Could you print the full listing again, exactly as written?

-- Recorded data follows --

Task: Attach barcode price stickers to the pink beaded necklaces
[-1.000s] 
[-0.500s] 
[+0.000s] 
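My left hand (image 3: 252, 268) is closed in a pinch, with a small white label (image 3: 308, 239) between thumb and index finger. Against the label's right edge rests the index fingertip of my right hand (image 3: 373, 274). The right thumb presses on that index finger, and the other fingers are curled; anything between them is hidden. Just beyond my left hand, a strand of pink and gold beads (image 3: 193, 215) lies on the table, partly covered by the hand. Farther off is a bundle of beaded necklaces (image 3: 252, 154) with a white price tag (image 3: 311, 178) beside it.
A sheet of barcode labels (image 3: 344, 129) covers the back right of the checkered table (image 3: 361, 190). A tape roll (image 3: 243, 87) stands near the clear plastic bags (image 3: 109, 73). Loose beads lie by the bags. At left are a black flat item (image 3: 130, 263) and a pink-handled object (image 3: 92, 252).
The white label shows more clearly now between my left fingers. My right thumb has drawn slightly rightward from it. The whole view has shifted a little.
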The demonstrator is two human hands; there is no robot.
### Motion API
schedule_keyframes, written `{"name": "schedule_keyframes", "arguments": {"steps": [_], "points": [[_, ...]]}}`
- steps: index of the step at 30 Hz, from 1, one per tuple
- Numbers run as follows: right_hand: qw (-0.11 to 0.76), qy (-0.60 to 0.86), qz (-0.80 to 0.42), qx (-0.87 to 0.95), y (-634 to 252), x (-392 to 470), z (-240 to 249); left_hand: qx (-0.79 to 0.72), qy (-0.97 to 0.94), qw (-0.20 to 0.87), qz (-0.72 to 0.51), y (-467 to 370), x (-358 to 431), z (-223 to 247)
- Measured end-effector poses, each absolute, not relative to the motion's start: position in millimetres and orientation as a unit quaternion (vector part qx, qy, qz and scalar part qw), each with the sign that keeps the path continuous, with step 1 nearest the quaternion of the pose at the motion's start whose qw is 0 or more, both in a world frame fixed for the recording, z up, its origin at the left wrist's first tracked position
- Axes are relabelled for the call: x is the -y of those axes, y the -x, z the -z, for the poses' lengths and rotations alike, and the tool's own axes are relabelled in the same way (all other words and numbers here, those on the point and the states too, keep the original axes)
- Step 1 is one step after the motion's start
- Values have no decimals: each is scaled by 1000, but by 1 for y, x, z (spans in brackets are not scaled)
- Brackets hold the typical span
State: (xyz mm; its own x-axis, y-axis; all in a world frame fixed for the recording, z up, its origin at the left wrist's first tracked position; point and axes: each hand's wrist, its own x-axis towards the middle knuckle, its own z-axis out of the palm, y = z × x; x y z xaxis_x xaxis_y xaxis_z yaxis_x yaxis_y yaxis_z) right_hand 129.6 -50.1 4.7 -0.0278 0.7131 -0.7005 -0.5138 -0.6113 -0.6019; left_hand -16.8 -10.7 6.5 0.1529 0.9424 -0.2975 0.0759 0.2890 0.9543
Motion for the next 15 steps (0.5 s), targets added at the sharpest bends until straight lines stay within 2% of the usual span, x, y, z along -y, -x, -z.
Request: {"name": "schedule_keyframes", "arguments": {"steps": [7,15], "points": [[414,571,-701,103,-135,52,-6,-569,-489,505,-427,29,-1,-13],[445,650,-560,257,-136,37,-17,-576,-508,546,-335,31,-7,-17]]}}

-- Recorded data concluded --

** Solution to this exercise **
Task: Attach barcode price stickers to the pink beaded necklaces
[-1.000s] 
[-0.500s] 
[+0.000s] 
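My left hand (image 3: 252, 268) is closed in a pinch, with a small white label (image 3: 308, 239) between thumb and index finger. Against the label's right edge rests the index fingertip of my right hand (image 3: 373, 274). The right thumb presses on that index finger, and the other fingers are curled; anything between them is hidden. Just beyond my left hand, a strand of pink and gold beads (image 3: 193, 215) lies on the table, partly covered by the hand. Farther off is a bundle of beaded necklaces (image 3: 252, 154) with a white price tag (image 3: 311, 178) beside it.
A sheet of barcode labels (image 3: 344, 129) covers the back right of the checkered table (image 3: 361, 190). A tape roll (image 3: 243, 87) stands near the clear plastic bags (image 3: 109, 73). Loose beads lie by the bags. At left are a black flat item (image 3: 130, 263) and a pink-handled object (image 3: 92, 252).
The white label shows more clearly now between my left fingers. My right thumb has drawn slightly rightward from it. The whole view has shifted a little.
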The demonstrator is two human hands; there is no robot.
### Motion API
schedule_keyframes, written `{"name": "schedule_keyframes", "arguments": {"steps": [_], "points": [[_, ...]]}}`
- steps: index of the step at 30 Hz, from 1, one per tuple
- Numbers run as follows: right_hand: qw (-0.11 to 0.76), qy (-0.60 to 0.86), qz (-0.80 to 0.42), qx (-0.87 to 0.95), y (-634 to 252), x (-392 to 470), z (-240 to 249); left_hand: qx (-0.79 to 0.72), qy (-0.97 to 0.94), qw (-0.20 to 0.87), qz (-0.72 to 0.51), y (-467 to 370), x (-358 to 431), z (-223 to 247)
- Measured end-effector poses, each absolute, not relative to the motion's start: position in millimetres and orientation as a unit quaternion (vector part qx, qy, qz and scalar part qw), each with the sign that keeps the path continuous, with step 1 nearest the quaternion of the pose at the motion's start whose qw is 0 or more, both in a world frame fixed for the recording, z up, its origin at the left wrist's first tracked position
- Axes are relabelled for the call: x is the -y of those axes, y the -x, z the -z, for the poses' lengths and rotations alike, and the tool's own axes are relabelled in the same way (all other words and numbers here, those on the point and the states too, keep the original axes)
- Step 1 is one step after the motion's start
- Values have no decimals: each is scaled by 1000, but by 1 for y, x, z (spans in brackets are not scaled)
- Brackets hold the typical span
State: (xyz mm; its own x-axis, y-axis; all in a world frame fixed for the recording, z up, its origin at the left wrist's first tracked position; point and axes: each hand's wrist, its own x-axis towards the middle knuckle, its own z-axis out of the palm, y = z × x; x y z xaxis_x xaxis_y xaxis_z yaxis_x yaxis_y yaxis_z) right_hand 129.6 -50.1 4.7 -0.0278 0.7131 -0.7005 -0.5138 -0.6113 -0.6019; left_hand -16.8 -10.7 6.5 0.1529 0.9424 -0.2975 0.0759 0.2890 0.9543
Motion for the next 15 steps (0.5 s), targets added at the sharpest bends until straight lines stay within 2% of the usual span, x, y, z along -y, -x, -z.
Request: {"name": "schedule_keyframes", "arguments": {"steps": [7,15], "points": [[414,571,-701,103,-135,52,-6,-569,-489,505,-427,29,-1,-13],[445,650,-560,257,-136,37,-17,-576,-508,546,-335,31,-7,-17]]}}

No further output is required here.